'''
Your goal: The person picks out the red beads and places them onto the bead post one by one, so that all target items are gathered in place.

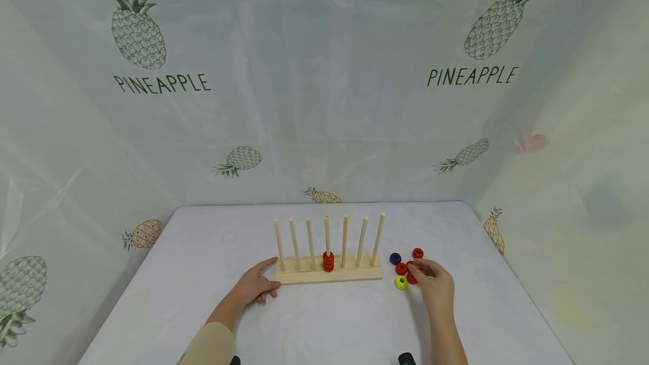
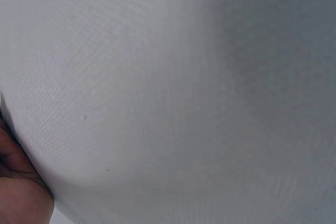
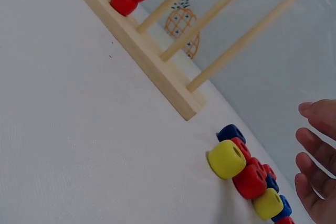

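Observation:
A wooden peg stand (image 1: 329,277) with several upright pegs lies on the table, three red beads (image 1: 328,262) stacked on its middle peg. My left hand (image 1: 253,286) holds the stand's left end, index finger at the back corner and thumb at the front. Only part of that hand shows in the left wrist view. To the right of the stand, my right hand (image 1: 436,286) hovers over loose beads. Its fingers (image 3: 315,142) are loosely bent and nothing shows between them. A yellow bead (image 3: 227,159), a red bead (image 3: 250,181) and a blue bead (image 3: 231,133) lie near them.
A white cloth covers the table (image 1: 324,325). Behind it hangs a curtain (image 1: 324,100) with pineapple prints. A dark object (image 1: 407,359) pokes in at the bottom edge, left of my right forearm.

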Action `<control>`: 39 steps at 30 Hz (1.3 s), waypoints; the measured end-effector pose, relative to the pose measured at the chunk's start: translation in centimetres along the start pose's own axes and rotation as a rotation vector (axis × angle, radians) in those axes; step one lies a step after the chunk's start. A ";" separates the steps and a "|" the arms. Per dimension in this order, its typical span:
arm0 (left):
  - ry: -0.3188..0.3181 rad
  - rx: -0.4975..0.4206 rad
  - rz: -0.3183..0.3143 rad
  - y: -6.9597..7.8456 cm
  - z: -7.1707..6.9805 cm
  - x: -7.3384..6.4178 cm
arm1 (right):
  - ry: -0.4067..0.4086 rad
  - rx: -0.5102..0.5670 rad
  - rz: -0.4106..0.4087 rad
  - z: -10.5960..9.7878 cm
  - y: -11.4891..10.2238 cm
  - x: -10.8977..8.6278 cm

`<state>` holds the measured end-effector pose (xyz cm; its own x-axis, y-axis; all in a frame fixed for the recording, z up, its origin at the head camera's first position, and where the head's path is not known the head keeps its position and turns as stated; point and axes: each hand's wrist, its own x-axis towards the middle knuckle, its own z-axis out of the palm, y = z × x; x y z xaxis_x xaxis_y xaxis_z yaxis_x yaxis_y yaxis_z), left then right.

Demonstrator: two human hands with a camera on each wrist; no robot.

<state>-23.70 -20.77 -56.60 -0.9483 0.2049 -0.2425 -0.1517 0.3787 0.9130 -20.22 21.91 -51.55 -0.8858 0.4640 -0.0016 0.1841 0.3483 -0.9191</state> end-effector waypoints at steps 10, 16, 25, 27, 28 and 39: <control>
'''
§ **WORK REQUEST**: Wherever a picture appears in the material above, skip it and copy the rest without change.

§ **WORKED SOLUTION**:
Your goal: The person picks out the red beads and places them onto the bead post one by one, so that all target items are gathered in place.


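Observation:
A wooden peg stand (image 1: 329,277) with several upright pegs lies on the table, three red beads (image 1: 328,262) stacked on its middle peg. My left hand (image 1: 253,286) holds the stand's left end, index finger at the back corner and thumb at the front. Only part of that hand shows in the left wrist view. To the right of the stand, my right hand (image 1: 436,286) hovers over loose beads. Its fingers (image 3: 315,142) are loosely bent and nothing shows between them. A yellow bead (image 3: 227,159), a red bead (image 3: 250,181) and a blue bead (image 3: 231,133) lie near them.
A white cloth covers the table (image 1: 324,325). Behind it hangs a curtain (image 1: 324,100) with pineapple prints. A dark object (image 1: 407,359) pokes in at the bottom edge, left of my right forearm.
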
Action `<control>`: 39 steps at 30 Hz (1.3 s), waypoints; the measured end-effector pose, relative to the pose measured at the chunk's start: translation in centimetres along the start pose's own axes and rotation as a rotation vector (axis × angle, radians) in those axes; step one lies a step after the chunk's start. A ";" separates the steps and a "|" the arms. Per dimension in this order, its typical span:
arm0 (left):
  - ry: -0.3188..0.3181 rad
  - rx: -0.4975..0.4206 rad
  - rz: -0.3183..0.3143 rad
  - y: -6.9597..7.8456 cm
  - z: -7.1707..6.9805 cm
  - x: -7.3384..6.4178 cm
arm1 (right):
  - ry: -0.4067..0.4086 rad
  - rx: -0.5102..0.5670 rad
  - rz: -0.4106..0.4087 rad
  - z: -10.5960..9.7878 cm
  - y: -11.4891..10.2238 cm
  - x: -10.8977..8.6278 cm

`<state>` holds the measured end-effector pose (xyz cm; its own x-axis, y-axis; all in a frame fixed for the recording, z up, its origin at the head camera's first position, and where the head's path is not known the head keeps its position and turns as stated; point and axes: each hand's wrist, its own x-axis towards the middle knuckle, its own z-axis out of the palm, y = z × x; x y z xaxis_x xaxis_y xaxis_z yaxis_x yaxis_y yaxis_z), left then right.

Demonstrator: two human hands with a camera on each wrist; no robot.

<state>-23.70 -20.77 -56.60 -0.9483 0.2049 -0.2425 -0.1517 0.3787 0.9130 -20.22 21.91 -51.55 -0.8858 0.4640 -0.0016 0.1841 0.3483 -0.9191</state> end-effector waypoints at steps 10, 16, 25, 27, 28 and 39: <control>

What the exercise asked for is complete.